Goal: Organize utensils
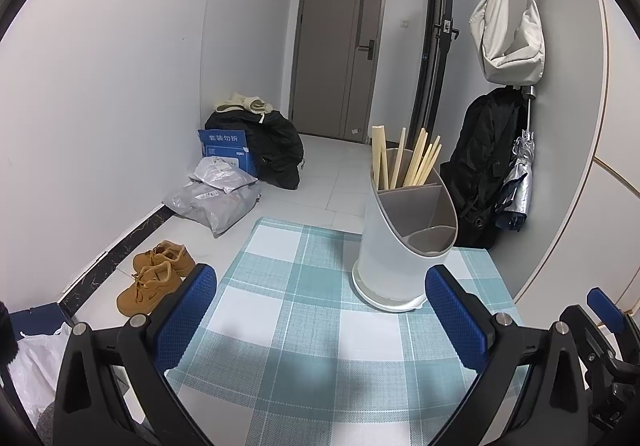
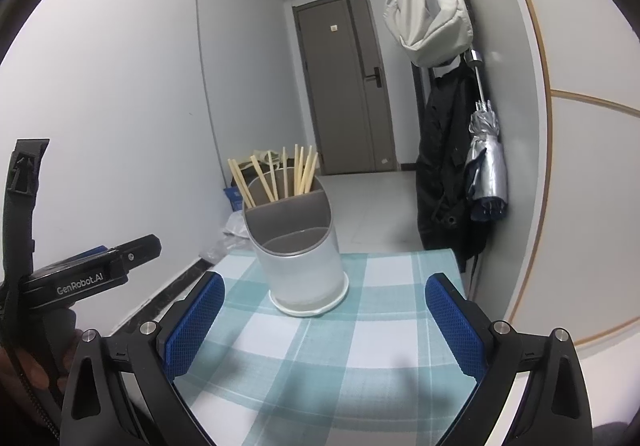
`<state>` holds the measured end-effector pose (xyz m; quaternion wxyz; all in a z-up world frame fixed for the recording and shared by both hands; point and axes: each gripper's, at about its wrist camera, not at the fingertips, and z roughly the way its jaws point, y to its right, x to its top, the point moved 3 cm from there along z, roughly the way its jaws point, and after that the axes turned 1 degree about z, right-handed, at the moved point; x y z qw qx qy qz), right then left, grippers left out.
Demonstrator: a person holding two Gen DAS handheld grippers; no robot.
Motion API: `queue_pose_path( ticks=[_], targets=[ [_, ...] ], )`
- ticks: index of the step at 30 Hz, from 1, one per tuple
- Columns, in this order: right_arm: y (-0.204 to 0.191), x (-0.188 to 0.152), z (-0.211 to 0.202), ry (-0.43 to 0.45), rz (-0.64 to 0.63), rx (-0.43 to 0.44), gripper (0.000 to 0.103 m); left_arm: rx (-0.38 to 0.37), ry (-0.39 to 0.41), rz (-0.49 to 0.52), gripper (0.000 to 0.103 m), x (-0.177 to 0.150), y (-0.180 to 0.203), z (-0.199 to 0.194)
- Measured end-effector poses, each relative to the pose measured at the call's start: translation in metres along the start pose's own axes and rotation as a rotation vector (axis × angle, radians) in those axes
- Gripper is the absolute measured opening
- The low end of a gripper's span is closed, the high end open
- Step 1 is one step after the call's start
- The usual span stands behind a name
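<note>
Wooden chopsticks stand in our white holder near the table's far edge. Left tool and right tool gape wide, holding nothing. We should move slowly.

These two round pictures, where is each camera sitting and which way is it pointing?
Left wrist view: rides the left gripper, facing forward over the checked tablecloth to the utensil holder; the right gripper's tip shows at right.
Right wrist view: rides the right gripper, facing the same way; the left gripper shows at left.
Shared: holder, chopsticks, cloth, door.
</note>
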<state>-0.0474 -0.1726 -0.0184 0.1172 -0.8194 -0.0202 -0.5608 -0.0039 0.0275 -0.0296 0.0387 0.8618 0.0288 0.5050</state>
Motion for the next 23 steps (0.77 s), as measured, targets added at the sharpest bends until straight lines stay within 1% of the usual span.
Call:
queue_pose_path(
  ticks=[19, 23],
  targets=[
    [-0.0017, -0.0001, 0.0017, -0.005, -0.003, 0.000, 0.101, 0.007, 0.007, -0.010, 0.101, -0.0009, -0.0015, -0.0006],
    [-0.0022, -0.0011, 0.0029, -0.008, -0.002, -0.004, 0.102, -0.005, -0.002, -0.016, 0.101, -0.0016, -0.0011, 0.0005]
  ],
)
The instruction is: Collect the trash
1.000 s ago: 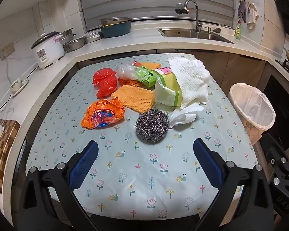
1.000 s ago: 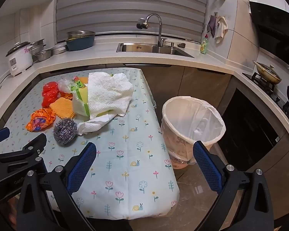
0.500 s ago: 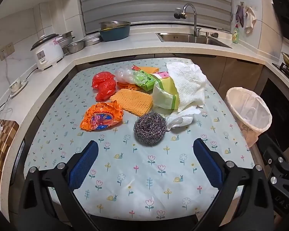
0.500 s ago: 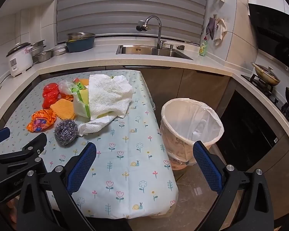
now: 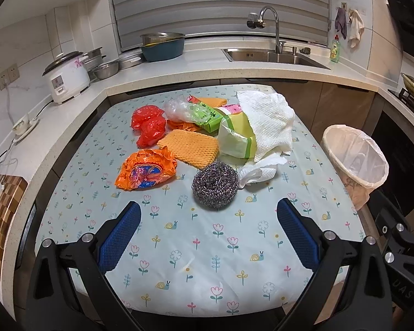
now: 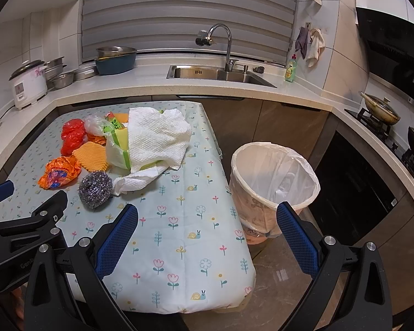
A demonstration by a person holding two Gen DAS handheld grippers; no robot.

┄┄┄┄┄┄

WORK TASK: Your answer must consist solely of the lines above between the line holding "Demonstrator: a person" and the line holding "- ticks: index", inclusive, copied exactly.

EXPECTED ANSWER:
Demonstrator: a person holding two Gen DAS handheld grippers; no robot.
Motion API: `queue_pose_path( ticks=[_], targets=[ [_, ...] ], )`
- ticks: index of the step at 30 Hz, from 1, one per tuple

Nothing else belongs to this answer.